Those predators are none other than orcas (Orcinus orca) dolphins’ larger cousins with excellent hunting instincts. A male orca is capable of reaching 26 feet in length compared to a great white’s maximum length of 19.1 feet. Male members of this cetacean species are also capable of tipping the scales at 13,220 lbs, almost four times the maximum weight of a great white shark at 4,410 lbs.

What’s more, a bite force of 19,000 psi also ups orcas’ risk factor significantly for great whites which are only capable of managing 4,000 psi.

Do orcas actually hunt great whites? They do. They are actually partial to their livers which are packed with oil and nutrients. Meaning the presence of a few orcas in the vicinity spells danger for this mighty predator capable of giving some of the most powerful creatures on the globe, pause.

Bonus: Are Great White Sharks Endangered?

Biggest Fish: Basking Shark

Basking sharks

are listed as endangered due to overfishing, net entanglement, and ship collisions.

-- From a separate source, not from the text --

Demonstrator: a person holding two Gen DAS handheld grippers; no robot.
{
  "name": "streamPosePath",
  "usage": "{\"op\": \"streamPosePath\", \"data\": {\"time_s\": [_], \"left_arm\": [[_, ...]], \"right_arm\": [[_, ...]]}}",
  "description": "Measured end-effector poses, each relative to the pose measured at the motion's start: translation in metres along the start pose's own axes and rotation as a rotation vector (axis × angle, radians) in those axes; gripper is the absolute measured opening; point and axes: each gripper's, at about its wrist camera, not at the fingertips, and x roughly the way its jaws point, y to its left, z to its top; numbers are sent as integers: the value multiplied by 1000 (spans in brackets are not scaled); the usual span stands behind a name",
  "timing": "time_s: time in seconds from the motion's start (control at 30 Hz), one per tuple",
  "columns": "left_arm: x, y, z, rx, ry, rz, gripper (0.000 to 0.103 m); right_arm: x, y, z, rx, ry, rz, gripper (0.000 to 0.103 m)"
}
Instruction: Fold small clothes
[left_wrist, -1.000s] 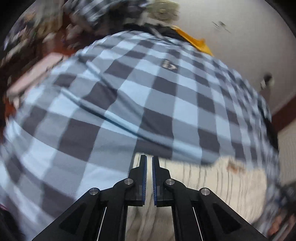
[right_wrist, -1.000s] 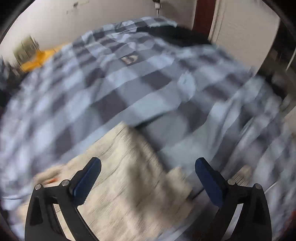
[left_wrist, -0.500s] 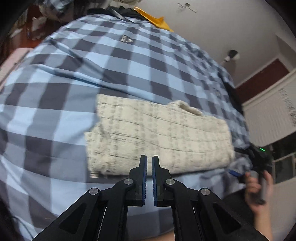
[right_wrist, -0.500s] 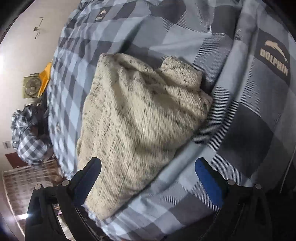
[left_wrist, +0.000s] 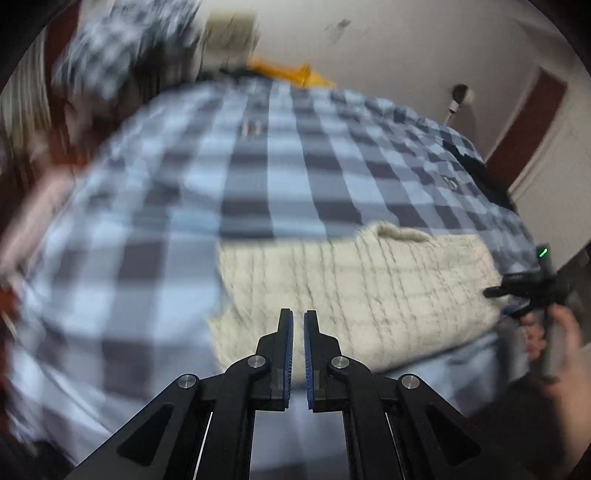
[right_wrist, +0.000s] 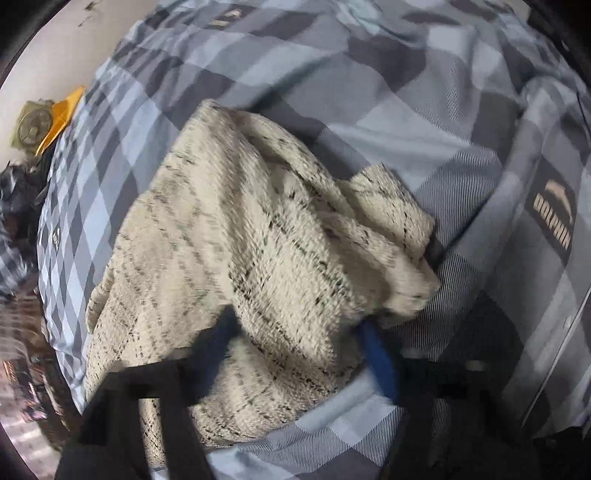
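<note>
Lying folded on the blue-and-grey checked bedspread (right_wrist: 424, 122), the cream knitted garment (right_wrist: 236, 229) sat near the bed's edge. The right gripper (right_wrist: 299, 332), spread wide above the cloth half a second before, had dropped onto it; its jaws were closing with a raised ridge of the knit between the 2 blue pads (right_wrist: 380, 358), which appeared to press its sides. The left gripper (left_wrist: 298, 325) was clenched on nothing, hanging above the garment's near edge, as it was 1 second ago. Both views were blurred. A hand (left_wrist: 565, 354) showed at the left view's right edge.
</note>
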Motion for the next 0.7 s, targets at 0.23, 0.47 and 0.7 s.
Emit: {"op": "streamPosePath", "data": {"time_s": [0.23,0.47,0.7], "left_arm": [[25,60,-4,-411,121,-401,4],[24,65,-3,-327,105,-214,6],[7,65,0,-196,52,-74,6]], "right_arm": [[-11,-2,3,32,-56,82,23],[-24,15,0,-12,-151,89,13],[-34,-18,-12,75,-116,155,11]]}}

©Martin Prochazkacz/Shutterstock.com

Great white sharks have been decreasing in numbers for many decades due to overfishing and poaching, but they are currently not considered endangered. Rather, they are listed as vulnerable. Unfortunately, there are multiple shark species today that are listed as either endangered or critically endangered by the IUCN. Below is a list of some endangered shark species:

  • Great Hammerhead Shark (Sphyrna mokarran These sharks, which can be found in the Atlantic, Indian, and Pacific Oceans, as well as the Mediterranean Sea, are listed as critically endangered due to overfishing for the shark fin trade and habitat loss. 
  • Scalloped Hammerhead Shark (Sphyrna lewini)  Like the great hammerhead, the scalloped variety is also critically endangered due to the shark fin trade. Additionally, they are vulnerable due to getting caught in fishing gear meant to catch other varieties of fish.
  • Dusky Shark (Carcharhinus obscurus These sharks are listed as endangered in the Northwest Atlantic Ocean, and vulnerable worldwide, due to overfishing for their valuable fins, meat, and liver oil.
  • Whale Shark (Rhincodon typus)  While these sharks are protected in many countries, they still fall victim to accidental entanglement in fishing gear, strikes from ships, and illegal poaching. They are listed as endangered.
  • Angelshark (Squatina squatina) These sharks, found in the northeastern Atlantic Ocean and the Mediterranean Sea, are listed as critically endangered due to overfishing, habitat loss, and degradation.
  • Basking Shark (Cetorhinus maximus)  Historically, basking sharks were hunted for their liver oil, used to make vitamin A, lamp oil, and tanning leather. Today they are also hunted for their fins, and fall victim to net entanglement and collisions with ships.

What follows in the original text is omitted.